Na luta entre o Estado e a Igreja intervinham também os hereges gnósticos. Eles rejeitavam a matéria e, portanto repudiavam a Igreja estruturada, hierárquica e rica. Condenando de modo absoluto o mundo criado pelo demiurgo, eles não podiam aceitar uma Igreja, como a concebida e definida por Bonifácio VIII, que pretendia submeter o mundo, o Estado e a sociedade a fim de guiá-los para Deus. Os místicos gnósticos defendiam em conseqüência a idéia de que a Igreja verdadeira deveria ser puramente espiritual.
Estes pontos os ligam às teses gibelinas e laicas de Marsílio de Pádua.

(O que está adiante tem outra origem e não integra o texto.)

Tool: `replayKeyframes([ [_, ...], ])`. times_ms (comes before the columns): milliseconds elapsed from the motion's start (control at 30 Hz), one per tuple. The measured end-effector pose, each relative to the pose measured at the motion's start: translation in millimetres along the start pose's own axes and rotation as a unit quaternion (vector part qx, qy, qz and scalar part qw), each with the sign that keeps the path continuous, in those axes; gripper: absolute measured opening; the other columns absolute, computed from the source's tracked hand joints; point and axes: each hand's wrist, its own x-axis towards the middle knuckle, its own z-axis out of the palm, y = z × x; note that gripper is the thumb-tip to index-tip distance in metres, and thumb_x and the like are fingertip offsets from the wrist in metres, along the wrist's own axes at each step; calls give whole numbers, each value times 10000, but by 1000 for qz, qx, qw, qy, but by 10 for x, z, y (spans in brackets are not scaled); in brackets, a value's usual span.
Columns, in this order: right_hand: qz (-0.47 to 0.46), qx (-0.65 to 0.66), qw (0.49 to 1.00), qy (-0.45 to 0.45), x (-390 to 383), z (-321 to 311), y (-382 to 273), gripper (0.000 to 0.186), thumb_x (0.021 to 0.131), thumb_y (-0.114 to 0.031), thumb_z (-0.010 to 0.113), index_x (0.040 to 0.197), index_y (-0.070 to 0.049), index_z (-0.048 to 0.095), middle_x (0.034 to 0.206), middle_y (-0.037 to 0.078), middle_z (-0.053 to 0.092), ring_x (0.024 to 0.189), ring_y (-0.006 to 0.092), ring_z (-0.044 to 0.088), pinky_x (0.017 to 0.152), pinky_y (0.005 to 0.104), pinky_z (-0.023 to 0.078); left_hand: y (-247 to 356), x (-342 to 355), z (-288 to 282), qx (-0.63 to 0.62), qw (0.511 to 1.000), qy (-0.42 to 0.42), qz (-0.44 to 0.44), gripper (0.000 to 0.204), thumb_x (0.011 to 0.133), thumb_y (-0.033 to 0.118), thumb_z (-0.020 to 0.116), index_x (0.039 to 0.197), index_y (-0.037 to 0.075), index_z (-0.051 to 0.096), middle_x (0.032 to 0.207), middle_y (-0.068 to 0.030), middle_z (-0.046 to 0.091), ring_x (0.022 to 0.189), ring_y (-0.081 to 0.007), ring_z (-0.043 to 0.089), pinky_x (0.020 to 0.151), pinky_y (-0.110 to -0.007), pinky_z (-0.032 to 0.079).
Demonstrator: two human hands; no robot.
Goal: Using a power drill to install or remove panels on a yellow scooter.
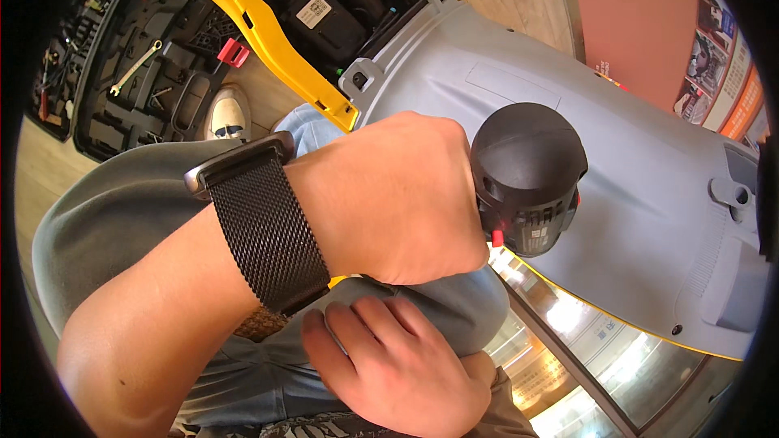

É por isso que os Espirituais franciscanos, os Fraticelli e os Dolcinianos (no filme O Nome da Rosa Eco faz menção a esta estirpe de contendores religiosos quando o cúria demente sai-lhes gritando o nome durante breve encontro com o jovem Adso de Melk em uma tumba escura e cheia de gárgulas) viram em Frederico II, o meio escolhido por Deus para destruir a Igreja-Babilônia, e, depois, se aliaram a Luís da Baviera para tentar depor João XXII.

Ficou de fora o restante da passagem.